▶ Exercise instructions:
Search the entries below for the string "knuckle" and copy the lines that hold it.

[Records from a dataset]
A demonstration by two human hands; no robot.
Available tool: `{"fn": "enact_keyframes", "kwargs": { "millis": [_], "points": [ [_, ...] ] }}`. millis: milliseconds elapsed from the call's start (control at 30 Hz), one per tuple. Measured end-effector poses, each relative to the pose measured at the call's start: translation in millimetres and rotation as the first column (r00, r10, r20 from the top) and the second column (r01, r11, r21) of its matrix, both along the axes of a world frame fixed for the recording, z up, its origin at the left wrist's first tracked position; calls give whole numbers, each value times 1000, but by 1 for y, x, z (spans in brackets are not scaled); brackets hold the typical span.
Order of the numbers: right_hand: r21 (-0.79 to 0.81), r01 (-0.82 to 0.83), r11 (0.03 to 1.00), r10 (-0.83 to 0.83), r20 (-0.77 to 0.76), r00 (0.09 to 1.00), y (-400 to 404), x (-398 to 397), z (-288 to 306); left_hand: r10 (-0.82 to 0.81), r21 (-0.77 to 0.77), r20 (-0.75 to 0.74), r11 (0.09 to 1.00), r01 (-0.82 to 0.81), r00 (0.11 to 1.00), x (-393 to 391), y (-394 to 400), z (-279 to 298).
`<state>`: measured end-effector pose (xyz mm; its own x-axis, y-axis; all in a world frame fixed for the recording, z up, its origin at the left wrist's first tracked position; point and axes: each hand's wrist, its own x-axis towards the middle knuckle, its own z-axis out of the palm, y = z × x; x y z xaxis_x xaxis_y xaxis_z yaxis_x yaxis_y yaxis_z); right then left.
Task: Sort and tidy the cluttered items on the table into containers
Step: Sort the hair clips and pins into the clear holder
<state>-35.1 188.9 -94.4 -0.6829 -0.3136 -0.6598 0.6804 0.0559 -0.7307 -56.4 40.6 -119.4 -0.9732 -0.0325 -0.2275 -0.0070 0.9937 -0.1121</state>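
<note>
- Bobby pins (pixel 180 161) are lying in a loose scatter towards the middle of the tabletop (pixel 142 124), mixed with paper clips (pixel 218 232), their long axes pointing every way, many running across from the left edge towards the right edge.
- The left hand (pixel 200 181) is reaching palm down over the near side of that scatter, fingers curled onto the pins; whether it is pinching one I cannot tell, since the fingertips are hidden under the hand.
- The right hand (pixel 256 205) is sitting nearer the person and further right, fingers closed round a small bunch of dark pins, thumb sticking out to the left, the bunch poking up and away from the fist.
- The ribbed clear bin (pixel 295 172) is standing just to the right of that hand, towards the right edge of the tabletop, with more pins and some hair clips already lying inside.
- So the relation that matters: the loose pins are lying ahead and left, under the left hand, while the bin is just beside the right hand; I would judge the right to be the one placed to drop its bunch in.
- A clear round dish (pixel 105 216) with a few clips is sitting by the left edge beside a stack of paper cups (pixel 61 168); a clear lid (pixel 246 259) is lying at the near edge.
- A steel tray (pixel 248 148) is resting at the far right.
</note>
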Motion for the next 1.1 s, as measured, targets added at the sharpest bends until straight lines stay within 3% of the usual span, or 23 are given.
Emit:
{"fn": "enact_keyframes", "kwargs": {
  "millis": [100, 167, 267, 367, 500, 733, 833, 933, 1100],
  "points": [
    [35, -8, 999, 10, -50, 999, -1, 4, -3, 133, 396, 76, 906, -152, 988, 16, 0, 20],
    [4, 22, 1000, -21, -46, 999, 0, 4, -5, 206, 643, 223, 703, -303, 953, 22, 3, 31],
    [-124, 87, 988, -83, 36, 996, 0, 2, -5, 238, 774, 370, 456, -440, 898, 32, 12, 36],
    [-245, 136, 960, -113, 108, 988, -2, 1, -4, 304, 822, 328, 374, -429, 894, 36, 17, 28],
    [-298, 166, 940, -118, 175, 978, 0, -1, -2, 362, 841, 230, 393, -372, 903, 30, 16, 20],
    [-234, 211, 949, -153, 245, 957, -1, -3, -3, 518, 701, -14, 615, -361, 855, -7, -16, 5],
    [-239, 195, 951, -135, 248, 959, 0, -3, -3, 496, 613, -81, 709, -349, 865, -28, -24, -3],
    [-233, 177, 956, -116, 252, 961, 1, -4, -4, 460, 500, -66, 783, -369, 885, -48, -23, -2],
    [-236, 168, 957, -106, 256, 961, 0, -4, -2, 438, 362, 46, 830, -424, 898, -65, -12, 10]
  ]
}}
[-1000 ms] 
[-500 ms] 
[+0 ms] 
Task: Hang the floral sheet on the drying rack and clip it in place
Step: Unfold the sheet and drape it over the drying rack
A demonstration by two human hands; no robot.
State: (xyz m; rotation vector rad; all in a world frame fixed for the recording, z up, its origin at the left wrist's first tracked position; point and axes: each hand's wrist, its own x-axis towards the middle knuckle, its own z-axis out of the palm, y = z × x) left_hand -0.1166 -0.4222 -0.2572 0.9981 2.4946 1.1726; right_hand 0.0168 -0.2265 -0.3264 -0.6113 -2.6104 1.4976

▶ Answer for the task:
`<state>`: measured end-effector pose (xyz mm; its own x-axis, y-axis; all in a world frame fixed for the recording, z up, its origin at the left wrist's first tracked position; point and axes: each hand's wrist, its own x-axis towards the middle knuckle, its own z-axis out of the palm, y = z × x; x y z xaxis_x xaxis_y xaxis_z yaxis_x yaxis_y yaxis_z); right then left.
State: (xyz m; rotation vector rad; all in a world frame fixed for the recording, z up, its origin at the left wrist's first tracked position; point and axes: each hand's wrist, its own x-axis towards the middle knuckle, its own z-axis out of the palm, y = z × x) left_hand -0.1166 -0.4222 -0.2572 0.9981 2.4946 1.1726; right_hand 0.0168 -0.2265 -0.3264 -0.6113 -2.6104 1.4976

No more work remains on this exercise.